• **What needs to be done**
Once the images are set aside, print the remaining lines below exactly.

=== Information supplied ===

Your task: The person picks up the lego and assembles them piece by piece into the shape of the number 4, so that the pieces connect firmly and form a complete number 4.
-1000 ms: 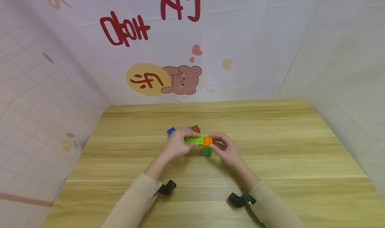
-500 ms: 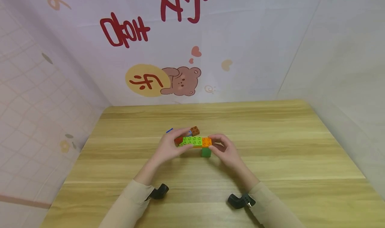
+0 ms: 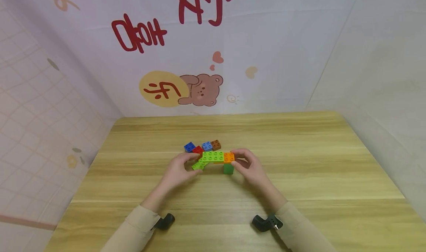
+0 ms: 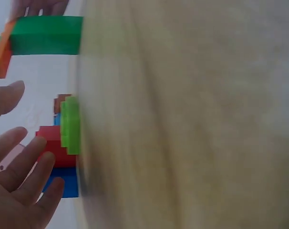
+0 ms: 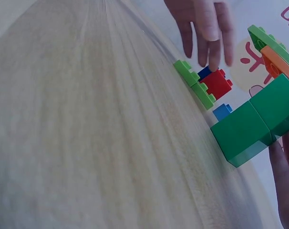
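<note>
Now the right hand [image 3: 252,167] pinches the orange brick [image 3: 229,157]; the left hand [image 3: 177,170] is spread wide.
The orange brick sits on the green column [image 3: 228,169], beneath a light-green brick [image 3: 213,156]; left of that column lie loose lime bricks [image 3: 198,166].

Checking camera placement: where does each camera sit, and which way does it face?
Head: on the head, facing forward and down at the table; left hand, right hand and sleeves show.
Left wrist: worn there, facing the green blocks, image turned sideways; parts of both hands show.
Right wrist: worn there, tilted, facing the same blocks; parts of both hands show.
Both wrist views also share the red block.
</note>
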The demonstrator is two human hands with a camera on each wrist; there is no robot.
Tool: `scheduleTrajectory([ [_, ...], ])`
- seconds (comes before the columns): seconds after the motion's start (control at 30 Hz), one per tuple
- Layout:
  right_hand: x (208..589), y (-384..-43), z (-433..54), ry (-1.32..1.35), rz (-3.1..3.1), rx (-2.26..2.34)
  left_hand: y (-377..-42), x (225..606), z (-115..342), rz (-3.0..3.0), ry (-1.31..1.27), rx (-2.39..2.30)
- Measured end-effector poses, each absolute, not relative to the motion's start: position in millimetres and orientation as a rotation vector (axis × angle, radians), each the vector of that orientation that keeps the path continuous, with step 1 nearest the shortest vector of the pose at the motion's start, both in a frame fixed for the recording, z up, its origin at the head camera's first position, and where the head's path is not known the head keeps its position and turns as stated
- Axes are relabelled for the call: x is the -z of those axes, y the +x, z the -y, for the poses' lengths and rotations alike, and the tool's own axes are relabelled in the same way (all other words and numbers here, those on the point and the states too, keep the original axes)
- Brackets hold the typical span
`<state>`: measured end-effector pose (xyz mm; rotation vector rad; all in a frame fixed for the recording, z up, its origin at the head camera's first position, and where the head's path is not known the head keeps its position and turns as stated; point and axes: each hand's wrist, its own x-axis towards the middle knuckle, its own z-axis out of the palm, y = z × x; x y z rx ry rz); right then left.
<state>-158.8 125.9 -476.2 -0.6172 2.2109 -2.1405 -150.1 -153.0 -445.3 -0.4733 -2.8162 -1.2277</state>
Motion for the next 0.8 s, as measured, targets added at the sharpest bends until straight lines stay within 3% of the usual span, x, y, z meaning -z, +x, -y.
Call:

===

• **Answer below**
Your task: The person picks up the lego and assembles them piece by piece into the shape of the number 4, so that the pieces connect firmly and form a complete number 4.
-1000 ms: 
-500 ms: 
+0 ms: 
+0 ms: 
+0 ms: 
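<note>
Now the right hand [image 3: 252,167] pinches the orange brick [image 3: 229,157]; the left hand [image 3: 177,170] is spread wide.
The orange brick sits on the green column [image 3: 228,169], beneath a light-green brick [image 3: 213,156]; left of that column lie loose lime bricks [image 3: 198,166].

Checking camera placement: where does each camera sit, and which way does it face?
Head: on the head, facing forward and down at the table; left hand, right hand and sleeves show.
Left wrist: worn there, facing the green blocks, image turned sideways; parts of both hands show.
Right wrist: worn there, tilted, facing the same blocks; parts of both hands show.
Both wrist views also share the red block.
</note>
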The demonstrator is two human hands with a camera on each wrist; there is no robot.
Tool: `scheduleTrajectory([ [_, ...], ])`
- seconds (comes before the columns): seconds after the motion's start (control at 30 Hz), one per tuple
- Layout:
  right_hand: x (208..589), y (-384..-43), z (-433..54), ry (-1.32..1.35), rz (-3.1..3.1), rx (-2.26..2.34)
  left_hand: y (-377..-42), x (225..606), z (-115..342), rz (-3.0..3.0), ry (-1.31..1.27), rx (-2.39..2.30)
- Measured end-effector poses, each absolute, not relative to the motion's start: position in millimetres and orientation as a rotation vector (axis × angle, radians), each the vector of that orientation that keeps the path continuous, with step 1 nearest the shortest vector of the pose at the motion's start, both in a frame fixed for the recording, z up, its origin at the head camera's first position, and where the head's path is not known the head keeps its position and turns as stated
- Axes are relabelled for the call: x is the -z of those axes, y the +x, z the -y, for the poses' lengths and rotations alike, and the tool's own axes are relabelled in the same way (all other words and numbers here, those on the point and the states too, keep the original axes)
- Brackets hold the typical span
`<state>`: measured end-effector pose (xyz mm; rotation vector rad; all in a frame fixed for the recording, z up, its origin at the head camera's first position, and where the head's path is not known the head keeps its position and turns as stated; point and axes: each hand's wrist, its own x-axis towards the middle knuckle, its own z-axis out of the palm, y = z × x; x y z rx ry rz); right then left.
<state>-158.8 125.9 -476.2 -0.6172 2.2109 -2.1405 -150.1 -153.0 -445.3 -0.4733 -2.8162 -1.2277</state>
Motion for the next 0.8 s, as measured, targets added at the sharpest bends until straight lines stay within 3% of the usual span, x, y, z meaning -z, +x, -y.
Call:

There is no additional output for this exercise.